DESCRIPTION OF THE TASK:
Repeat exactly the lines of the entries below from the one with "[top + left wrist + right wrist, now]" through the one with "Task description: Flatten", both ends included, and nothing else.

DATASET RECORDS:
····················

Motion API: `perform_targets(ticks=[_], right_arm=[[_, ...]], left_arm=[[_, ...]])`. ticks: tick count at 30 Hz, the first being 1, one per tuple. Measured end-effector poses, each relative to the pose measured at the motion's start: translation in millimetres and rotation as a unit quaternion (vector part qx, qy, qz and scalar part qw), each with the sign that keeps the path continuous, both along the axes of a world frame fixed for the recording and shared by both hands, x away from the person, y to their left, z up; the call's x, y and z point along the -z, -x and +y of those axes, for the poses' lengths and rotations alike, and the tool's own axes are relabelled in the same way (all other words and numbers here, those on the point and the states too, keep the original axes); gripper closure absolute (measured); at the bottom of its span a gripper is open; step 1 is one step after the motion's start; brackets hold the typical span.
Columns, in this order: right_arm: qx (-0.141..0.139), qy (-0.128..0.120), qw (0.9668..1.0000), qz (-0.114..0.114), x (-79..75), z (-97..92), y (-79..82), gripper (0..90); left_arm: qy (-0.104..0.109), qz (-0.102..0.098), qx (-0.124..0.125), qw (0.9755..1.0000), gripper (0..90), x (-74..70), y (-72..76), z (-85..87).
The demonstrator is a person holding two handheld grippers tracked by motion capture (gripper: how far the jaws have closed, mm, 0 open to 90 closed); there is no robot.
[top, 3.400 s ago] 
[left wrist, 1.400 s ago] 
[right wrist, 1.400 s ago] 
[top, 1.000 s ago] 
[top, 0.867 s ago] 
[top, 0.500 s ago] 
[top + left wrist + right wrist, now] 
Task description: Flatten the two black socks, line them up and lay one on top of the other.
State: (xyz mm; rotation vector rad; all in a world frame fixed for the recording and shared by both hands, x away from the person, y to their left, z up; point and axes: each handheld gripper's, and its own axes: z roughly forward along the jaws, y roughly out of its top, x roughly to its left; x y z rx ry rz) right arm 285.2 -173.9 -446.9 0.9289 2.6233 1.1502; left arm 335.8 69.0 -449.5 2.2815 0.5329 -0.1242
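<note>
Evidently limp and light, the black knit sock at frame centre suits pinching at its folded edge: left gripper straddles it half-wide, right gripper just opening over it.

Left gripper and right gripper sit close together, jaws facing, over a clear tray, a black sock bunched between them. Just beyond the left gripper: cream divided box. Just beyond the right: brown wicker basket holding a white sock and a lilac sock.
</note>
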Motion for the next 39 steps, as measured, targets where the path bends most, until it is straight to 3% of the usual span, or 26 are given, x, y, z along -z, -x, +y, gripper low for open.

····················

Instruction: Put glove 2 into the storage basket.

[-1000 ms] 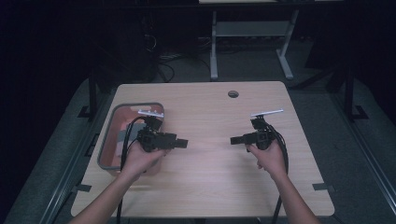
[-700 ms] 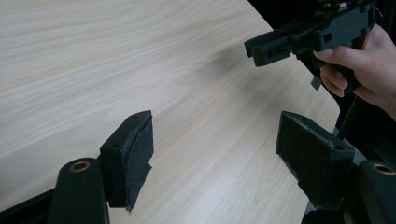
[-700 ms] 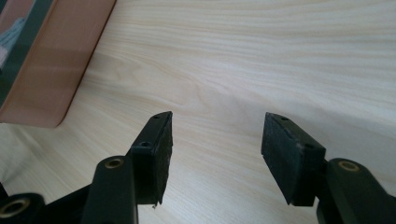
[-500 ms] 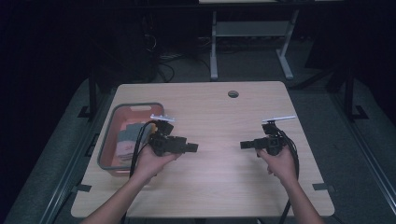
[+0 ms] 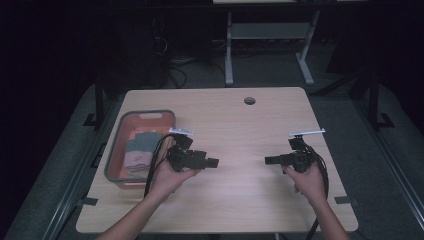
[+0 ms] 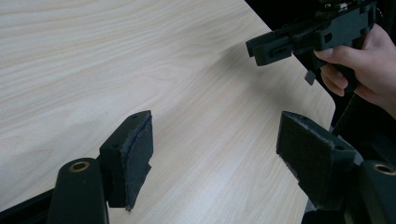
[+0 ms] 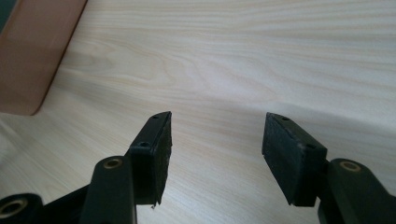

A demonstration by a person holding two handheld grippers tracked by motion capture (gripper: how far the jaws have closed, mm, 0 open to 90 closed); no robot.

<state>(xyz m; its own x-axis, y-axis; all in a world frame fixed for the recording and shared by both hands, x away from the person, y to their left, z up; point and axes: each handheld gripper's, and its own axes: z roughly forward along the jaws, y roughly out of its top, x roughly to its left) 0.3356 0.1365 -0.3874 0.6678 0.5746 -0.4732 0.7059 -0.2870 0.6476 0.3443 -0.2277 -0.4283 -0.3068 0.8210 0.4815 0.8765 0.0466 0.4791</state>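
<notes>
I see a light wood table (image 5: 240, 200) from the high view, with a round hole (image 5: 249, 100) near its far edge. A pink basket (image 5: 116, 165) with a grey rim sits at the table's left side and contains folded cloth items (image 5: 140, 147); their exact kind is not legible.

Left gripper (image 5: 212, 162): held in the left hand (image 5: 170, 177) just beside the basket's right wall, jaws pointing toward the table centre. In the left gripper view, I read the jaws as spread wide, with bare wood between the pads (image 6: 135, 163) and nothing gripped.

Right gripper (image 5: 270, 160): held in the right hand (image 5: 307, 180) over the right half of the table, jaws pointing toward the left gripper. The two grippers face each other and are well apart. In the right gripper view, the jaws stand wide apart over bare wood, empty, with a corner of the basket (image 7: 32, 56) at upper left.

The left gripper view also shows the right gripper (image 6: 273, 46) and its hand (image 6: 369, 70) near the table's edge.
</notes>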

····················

OUTPUT FOR THIS EXERCISE:
[top + left wrist + right wrist, now] 
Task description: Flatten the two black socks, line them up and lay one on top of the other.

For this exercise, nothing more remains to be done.